## Work to be completed
Lines below that include the word "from" should each be copied.

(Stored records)

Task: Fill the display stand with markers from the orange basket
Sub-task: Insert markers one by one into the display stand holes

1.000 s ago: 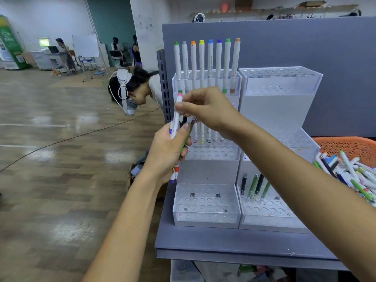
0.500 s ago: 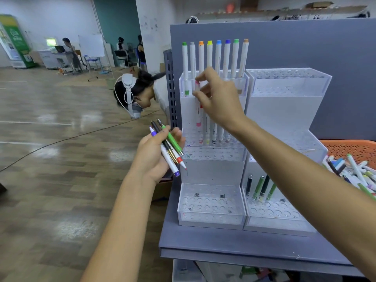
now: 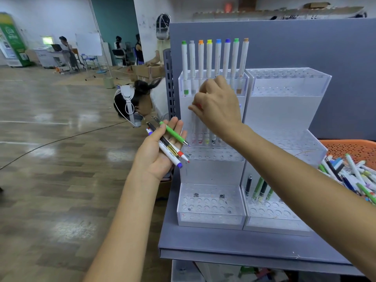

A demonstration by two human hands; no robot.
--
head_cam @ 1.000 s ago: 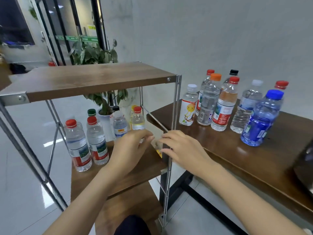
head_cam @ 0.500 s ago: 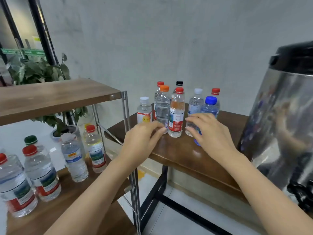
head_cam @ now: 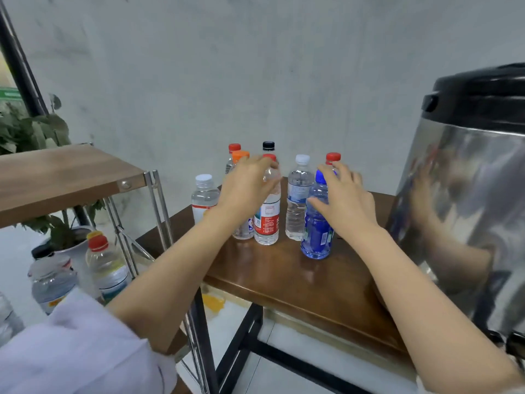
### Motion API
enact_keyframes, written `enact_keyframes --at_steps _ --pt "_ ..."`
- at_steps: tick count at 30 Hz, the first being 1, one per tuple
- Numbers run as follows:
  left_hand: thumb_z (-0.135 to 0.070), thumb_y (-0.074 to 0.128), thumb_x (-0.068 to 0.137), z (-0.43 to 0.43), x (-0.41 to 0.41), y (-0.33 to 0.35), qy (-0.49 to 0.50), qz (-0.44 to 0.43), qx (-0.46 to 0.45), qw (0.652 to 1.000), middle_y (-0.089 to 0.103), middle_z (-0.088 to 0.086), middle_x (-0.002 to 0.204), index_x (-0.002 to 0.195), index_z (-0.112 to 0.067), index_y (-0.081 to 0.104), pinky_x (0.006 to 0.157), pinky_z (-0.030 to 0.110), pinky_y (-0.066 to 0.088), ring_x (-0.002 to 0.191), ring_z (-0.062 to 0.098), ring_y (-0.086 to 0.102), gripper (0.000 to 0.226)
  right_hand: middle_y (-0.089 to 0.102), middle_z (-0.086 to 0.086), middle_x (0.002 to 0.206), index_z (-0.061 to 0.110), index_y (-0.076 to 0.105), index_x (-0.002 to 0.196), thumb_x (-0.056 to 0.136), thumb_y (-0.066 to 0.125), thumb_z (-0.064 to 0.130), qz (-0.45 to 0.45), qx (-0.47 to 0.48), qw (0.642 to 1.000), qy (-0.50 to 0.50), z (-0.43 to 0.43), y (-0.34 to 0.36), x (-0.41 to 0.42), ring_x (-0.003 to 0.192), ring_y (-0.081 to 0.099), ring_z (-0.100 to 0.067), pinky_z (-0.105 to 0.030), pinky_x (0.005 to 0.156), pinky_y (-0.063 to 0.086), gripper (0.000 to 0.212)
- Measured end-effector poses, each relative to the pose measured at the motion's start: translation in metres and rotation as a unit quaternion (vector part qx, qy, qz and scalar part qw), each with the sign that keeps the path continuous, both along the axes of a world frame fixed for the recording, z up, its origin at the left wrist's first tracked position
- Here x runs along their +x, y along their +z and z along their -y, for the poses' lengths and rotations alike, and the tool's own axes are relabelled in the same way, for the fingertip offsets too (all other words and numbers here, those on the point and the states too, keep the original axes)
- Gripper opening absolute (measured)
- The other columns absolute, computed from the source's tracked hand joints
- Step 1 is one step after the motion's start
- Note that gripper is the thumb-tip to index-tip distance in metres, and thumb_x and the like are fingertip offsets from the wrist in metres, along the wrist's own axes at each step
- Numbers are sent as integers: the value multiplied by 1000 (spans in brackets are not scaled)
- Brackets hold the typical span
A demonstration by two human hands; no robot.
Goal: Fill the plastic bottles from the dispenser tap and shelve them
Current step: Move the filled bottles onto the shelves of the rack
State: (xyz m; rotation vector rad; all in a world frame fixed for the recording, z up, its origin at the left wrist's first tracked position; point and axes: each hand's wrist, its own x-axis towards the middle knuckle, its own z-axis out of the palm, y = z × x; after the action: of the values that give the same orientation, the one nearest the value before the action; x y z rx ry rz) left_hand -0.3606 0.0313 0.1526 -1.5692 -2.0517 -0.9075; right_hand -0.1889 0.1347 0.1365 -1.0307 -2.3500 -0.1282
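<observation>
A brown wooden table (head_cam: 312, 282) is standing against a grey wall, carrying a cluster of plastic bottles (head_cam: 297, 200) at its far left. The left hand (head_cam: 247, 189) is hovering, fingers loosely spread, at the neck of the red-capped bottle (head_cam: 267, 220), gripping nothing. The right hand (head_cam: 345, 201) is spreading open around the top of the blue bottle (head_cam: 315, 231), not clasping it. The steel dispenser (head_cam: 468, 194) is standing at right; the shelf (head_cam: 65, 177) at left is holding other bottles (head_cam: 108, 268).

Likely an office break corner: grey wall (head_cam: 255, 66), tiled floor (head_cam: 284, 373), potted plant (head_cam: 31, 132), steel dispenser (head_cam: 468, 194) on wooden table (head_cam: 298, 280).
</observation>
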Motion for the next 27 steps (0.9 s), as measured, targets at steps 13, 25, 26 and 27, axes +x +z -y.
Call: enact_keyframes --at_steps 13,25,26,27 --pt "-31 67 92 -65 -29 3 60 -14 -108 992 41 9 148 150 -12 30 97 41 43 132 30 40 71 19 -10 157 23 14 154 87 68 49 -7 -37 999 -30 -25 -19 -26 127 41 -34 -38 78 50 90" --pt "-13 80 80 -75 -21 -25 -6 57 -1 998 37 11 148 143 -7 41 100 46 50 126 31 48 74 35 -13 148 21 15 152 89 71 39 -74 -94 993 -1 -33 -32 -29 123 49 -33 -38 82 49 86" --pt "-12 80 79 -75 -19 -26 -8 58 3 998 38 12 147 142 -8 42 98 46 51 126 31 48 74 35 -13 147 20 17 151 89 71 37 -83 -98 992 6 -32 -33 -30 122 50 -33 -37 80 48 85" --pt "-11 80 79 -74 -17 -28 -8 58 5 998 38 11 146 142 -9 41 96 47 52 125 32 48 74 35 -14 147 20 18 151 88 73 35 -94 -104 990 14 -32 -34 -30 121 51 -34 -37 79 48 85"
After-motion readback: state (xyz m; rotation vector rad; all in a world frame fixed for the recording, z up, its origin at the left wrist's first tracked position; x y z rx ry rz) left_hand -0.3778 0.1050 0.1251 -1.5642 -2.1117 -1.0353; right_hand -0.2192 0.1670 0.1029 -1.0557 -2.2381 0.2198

## Your response
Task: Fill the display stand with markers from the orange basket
- The other columns absolute, computed from the source's tracked hand joints
- Note that gripper is the thumb-tip to index-tip distance in metres, and thumb_x and the like are fingertip offsets from the wrist in metres, along the wrist's own axes at each step
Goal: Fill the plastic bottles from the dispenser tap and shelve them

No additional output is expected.